■ TASK INSTRUCTIONS ■
Could you write out, exactly, every line from the top of the data through the line holding "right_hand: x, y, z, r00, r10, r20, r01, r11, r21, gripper"? Omit the pictures.

■ SOURCE MATERIAL ■
↓↓↓

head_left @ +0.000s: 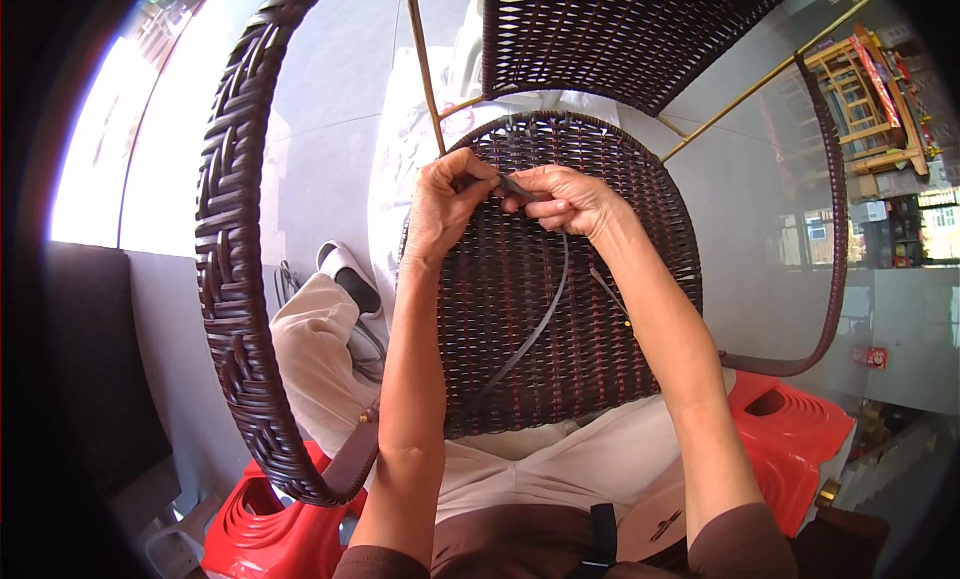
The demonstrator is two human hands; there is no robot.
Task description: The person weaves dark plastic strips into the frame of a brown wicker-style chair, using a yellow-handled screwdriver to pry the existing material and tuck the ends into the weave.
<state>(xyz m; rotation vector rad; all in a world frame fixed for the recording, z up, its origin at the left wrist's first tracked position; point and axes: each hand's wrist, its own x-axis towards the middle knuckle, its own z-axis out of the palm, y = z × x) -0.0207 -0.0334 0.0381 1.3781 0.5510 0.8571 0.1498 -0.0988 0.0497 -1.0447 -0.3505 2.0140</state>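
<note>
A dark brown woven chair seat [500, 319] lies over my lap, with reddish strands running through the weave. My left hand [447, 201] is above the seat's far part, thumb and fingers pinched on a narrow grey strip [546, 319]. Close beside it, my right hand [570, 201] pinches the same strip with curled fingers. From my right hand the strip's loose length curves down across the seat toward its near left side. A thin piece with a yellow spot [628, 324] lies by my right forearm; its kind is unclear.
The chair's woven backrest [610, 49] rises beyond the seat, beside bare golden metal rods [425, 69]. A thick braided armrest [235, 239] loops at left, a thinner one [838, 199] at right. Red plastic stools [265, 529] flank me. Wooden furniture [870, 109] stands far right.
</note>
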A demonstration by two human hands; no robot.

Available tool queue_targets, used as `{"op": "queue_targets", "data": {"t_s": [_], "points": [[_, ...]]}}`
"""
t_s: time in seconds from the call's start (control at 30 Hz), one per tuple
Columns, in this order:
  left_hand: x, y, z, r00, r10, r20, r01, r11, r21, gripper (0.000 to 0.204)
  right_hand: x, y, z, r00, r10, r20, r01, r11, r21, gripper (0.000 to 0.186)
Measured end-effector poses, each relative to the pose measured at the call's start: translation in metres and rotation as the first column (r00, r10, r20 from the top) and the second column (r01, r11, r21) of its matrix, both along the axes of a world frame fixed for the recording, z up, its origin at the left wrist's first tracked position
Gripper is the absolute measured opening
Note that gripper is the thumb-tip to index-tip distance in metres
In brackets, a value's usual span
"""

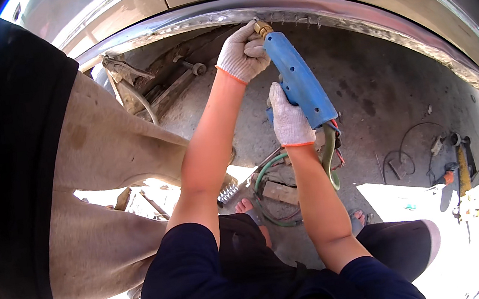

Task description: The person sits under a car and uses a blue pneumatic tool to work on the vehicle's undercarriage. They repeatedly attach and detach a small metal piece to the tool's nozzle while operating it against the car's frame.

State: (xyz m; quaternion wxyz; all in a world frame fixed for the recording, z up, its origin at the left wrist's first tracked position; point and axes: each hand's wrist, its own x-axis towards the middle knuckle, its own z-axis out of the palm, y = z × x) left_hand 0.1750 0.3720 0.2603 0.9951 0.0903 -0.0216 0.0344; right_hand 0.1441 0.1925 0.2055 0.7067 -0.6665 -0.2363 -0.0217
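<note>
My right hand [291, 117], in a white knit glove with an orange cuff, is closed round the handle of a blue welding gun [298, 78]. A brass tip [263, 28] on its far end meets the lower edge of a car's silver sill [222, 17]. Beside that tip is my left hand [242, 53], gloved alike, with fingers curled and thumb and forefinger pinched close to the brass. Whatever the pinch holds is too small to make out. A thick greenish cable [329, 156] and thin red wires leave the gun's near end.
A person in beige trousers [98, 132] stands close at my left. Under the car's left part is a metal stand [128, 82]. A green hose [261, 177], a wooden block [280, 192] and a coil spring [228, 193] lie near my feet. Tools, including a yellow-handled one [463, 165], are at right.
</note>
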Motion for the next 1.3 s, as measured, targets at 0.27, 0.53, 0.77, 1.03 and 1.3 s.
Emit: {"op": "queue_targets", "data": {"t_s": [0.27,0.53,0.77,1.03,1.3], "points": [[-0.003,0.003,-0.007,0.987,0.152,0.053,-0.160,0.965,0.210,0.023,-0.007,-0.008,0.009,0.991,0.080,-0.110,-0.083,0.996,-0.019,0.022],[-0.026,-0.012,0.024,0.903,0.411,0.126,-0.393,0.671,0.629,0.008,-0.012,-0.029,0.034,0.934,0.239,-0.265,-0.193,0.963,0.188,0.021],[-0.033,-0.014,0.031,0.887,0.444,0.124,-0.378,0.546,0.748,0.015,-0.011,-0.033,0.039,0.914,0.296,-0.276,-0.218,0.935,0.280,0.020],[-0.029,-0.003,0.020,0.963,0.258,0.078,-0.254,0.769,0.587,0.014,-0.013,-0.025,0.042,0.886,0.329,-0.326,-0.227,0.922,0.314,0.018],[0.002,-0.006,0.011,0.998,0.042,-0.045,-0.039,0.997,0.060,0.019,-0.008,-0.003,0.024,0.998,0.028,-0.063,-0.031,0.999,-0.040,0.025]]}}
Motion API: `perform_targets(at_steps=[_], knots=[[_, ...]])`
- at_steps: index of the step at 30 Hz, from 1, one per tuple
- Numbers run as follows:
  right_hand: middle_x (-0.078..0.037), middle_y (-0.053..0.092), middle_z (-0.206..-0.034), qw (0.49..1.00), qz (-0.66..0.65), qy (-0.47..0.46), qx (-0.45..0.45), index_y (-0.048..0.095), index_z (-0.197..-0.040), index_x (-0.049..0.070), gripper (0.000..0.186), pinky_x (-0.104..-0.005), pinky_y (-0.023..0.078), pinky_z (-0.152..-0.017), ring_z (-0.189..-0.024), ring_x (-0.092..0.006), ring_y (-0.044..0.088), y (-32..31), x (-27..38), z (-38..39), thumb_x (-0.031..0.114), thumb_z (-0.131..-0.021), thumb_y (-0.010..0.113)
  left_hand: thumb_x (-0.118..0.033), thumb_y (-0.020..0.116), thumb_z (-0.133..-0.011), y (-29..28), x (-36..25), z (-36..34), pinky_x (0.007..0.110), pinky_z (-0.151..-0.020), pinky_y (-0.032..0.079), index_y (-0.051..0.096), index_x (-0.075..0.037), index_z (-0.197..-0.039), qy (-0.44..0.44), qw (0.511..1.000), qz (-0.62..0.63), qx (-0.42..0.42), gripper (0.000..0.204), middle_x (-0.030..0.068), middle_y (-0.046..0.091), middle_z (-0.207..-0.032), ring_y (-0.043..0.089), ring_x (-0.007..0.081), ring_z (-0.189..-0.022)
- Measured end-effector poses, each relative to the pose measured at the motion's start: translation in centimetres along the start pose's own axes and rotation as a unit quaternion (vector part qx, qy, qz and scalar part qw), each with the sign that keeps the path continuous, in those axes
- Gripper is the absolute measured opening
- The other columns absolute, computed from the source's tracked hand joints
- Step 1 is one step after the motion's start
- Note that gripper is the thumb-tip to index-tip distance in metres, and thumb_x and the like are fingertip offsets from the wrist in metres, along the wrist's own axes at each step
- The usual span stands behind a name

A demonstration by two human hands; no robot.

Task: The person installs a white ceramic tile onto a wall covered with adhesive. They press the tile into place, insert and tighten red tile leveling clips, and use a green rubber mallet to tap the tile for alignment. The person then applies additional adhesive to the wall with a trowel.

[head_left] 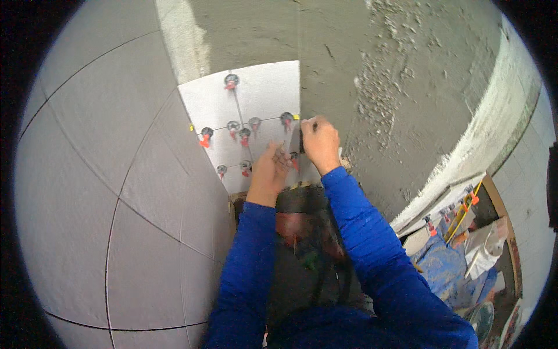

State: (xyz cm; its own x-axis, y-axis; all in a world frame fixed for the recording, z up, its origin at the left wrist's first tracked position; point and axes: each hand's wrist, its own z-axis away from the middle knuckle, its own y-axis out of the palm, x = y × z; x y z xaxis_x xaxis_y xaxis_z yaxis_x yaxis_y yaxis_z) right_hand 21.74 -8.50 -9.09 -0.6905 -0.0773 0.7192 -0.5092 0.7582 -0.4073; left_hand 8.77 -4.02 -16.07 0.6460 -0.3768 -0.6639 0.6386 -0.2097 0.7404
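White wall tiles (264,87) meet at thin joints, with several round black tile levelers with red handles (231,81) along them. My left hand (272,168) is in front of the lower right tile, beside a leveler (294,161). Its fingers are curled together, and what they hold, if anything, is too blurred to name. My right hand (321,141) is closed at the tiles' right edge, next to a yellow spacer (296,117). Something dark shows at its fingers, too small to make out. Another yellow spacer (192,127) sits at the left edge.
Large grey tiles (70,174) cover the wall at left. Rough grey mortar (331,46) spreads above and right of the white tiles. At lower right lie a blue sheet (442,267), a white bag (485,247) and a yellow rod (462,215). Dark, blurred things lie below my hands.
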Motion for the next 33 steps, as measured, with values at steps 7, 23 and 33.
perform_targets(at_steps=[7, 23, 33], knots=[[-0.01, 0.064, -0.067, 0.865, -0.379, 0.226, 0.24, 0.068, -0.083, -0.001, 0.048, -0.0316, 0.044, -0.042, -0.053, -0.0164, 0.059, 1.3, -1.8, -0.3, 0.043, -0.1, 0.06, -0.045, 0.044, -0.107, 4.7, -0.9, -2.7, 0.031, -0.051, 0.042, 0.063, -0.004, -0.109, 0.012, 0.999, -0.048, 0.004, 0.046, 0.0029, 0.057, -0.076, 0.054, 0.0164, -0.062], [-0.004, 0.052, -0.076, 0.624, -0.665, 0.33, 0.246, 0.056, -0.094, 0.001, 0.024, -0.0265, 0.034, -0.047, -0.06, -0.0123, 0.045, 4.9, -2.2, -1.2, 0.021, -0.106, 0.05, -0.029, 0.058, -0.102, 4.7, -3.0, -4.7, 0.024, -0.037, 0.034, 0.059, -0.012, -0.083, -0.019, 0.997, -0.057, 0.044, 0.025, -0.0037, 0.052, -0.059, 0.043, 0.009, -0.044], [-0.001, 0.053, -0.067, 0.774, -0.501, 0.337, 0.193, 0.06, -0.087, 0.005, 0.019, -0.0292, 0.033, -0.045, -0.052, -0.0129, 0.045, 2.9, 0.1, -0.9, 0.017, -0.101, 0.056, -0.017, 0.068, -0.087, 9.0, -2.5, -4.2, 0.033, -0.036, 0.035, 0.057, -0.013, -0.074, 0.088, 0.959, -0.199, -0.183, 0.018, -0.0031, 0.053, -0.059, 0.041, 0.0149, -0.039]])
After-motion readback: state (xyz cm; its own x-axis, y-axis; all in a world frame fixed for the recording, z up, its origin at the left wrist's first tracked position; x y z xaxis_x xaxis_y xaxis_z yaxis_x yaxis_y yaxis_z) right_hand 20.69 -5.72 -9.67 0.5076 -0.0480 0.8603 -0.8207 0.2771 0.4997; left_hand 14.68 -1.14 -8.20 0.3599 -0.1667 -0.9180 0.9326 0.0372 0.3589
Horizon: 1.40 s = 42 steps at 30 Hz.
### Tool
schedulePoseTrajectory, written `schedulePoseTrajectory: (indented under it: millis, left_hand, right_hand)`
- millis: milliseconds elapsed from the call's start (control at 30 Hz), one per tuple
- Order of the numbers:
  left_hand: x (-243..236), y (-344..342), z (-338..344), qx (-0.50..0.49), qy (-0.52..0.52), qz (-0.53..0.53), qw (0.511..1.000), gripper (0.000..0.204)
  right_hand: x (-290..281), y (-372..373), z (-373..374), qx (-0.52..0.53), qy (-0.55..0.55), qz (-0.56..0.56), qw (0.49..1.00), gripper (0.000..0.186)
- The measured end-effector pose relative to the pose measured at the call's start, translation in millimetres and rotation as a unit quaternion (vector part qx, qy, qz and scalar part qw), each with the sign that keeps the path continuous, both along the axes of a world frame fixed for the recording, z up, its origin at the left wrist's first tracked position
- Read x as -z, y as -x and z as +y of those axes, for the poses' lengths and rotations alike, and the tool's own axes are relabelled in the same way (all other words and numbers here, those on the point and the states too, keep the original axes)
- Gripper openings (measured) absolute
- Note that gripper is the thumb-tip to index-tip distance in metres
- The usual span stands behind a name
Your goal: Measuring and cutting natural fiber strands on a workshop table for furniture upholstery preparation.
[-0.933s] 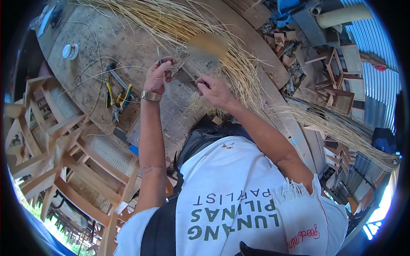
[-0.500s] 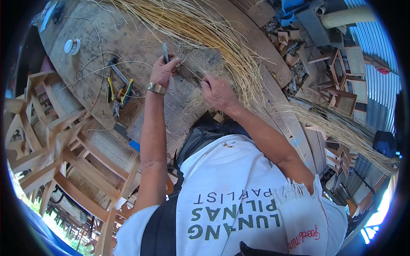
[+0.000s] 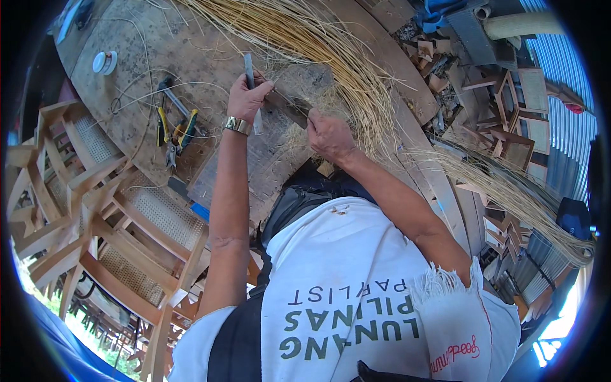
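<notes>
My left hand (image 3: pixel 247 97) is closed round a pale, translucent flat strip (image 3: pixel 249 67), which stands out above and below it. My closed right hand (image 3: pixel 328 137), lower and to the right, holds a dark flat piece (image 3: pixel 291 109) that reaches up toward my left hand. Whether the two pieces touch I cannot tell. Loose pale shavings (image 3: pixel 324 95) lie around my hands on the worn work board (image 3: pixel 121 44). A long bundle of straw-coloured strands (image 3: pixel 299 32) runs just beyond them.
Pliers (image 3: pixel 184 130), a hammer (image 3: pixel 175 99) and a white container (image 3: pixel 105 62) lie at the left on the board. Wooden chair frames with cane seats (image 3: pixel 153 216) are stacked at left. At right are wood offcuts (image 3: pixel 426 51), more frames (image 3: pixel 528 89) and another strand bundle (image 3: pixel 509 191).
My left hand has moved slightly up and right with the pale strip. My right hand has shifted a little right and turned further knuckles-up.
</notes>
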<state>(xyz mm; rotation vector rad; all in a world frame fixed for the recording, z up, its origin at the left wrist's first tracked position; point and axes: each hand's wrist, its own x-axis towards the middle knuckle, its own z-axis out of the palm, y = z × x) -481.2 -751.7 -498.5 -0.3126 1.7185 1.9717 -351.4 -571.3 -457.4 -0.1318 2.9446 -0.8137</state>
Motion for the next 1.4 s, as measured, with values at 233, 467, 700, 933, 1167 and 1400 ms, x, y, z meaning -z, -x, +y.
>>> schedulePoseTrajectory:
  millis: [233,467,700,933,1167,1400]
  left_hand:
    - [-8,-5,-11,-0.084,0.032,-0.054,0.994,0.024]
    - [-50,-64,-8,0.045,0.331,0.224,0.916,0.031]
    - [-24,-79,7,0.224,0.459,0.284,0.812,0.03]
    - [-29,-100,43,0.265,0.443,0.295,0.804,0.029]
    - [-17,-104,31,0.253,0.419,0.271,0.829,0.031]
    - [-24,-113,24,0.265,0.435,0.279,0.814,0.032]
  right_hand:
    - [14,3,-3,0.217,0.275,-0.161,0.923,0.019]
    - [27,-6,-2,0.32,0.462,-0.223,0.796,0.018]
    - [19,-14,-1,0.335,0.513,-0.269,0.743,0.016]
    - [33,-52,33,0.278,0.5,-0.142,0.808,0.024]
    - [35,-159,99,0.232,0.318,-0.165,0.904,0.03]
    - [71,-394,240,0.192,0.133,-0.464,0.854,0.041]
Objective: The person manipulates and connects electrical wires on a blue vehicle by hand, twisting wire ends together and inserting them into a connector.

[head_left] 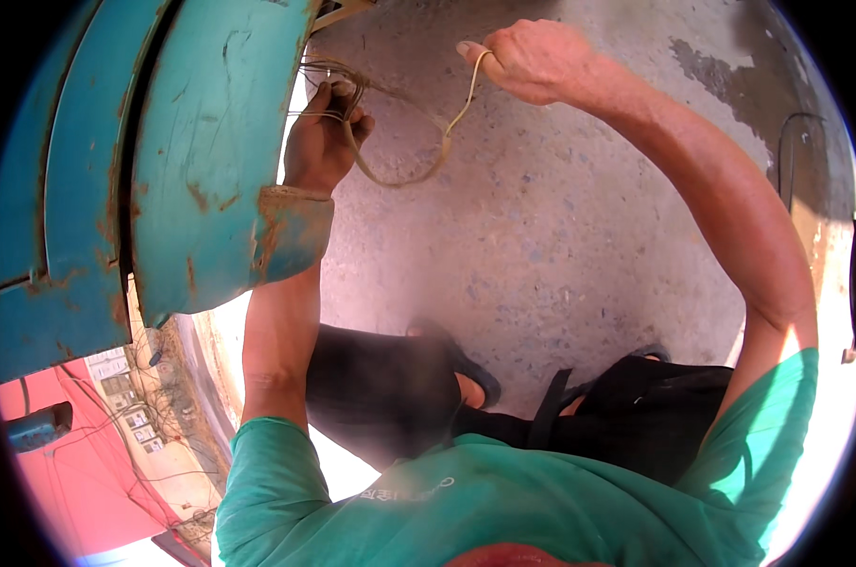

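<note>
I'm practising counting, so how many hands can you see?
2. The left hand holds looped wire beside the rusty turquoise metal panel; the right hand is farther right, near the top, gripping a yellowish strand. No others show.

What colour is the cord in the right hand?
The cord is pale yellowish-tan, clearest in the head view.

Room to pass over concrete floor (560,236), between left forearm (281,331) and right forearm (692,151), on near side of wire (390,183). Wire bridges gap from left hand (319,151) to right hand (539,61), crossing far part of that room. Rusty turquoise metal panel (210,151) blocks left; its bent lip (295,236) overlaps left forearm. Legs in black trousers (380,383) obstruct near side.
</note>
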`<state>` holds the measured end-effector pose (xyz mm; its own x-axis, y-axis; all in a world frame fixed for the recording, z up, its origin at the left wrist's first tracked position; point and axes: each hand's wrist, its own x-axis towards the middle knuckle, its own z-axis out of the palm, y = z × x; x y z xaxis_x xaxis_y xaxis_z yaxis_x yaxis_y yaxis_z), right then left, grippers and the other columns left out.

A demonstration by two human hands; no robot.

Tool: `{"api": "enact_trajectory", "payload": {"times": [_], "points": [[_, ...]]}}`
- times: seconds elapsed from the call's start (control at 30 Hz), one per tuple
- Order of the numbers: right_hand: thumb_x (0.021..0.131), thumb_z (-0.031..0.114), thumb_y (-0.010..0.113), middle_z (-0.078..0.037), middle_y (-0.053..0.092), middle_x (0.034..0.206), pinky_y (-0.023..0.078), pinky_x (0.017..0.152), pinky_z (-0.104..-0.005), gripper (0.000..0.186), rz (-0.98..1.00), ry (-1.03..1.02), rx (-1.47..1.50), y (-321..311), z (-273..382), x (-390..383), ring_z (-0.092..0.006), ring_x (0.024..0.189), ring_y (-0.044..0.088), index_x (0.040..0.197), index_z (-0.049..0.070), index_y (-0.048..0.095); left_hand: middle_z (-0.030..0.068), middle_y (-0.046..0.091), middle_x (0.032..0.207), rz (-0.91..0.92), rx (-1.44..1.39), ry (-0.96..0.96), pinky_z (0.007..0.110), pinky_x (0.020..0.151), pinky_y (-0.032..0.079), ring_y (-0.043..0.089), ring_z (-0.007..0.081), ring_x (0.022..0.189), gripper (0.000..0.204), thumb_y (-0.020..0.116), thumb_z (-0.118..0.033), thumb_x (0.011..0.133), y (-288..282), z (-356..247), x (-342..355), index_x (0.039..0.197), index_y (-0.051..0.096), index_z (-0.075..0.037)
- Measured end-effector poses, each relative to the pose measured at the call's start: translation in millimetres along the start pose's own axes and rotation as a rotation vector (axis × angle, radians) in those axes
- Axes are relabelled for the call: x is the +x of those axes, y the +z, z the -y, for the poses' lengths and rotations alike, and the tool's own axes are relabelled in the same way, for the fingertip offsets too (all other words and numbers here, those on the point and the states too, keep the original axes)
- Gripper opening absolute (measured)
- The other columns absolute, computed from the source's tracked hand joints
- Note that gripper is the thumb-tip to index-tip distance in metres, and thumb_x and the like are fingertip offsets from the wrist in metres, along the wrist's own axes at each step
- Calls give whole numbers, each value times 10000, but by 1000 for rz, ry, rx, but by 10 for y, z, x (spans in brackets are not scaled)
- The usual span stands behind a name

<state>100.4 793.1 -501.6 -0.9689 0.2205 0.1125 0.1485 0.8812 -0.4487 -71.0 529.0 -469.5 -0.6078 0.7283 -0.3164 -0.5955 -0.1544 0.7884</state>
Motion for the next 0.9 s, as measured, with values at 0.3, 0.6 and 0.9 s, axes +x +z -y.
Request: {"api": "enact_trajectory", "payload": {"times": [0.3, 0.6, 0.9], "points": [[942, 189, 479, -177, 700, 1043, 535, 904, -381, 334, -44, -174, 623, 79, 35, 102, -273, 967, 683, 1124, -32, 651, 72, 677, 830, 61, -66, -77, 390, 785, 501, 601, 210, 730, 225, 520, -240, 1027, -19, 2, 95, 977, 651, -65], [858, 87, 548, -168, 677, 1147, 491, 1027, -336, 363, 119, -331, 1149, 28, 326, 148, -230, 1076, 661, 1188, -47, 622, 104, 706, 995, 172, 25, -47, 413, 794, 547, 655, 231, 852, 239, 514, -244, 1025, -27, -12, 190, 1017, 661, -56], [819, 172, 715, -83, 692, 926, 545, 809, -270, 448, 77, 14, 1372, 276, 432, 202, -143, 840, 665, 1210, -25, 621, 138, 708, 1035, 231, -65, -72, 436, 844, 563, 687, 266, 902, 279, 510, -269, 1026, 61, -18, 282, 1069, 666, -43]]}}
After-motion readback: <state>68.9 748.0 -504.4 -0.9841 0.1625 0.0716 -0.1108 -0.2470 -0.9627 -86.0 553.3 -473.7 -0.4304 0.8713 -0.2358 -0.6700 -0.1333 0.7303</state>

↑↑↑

■ RESULT FOR THIS TASK ■
head_left @ +0.000s: 
The demonstrator is two human hands; there is no robot.
Task description: The person weaves dark plastic strips into the frame of a brown wicker-style chair, using a yellow-handled screwdriver to pry the existing material and tuck the ends into the weave.
<state>(xyz m; rotation vector rad; all in a world frame fixed for the recording, z up, its origin at the left wrist's first tracked position; point and axes: each hand's wrist, its own x-axis towards the middle knuckle, its own z-axis out of the palm, y = z × x) -0.0207 -0.0334 0.0381 1.3781 0.5510 0.8571 0.1498 -0.0988 0.0497 -1.0447 -0.3505 2.0140</state>
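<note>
A dark brown woven chair seat [500, 319] lies over my lap, with reddish strands running through the weave. My left hand [447, 201] is above the seat's far part, thumb and fingers pinched on a narrow grey strip [546, 319]. Close beside it, my right hand [570, 201] pinches the same strip with curled fingers. From my right hand the strip's loose length curves down across the seat toward its near left side. A thin piece with a yellow spot [628, 324] lies by my right forearm; its kind is unclear.
The chair's woven backrest [610, 49] rises beyond the seat, beside bare golden metal rods [425, 69]. A thick braided armrest [235, 239] loops at left, a thinner one [838, 199] at right. Red plastic stools [265, 529] flank me. Wooden furniture [870, 109] stands far right.
</note>
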A demonstration by two human hands; no robot.

Available tool queue_targets, used as `{"op": "queue_targets", "data": {"t_s": [_], "points": [[_, ...]]}}`
"""
t_s: time in seconds from the call's start (control at 30 Hz), one per tuple
Columns, in this order:
  left_hand: x, y, z, r00, r10, r20, r01, r11, r21, gripper (0.000 to 0.204)
  right_hand: x, y, z, r00, r10, r20, r01, r11, r21, gripper (0.000 to 0.186)

The exercise concludes with that.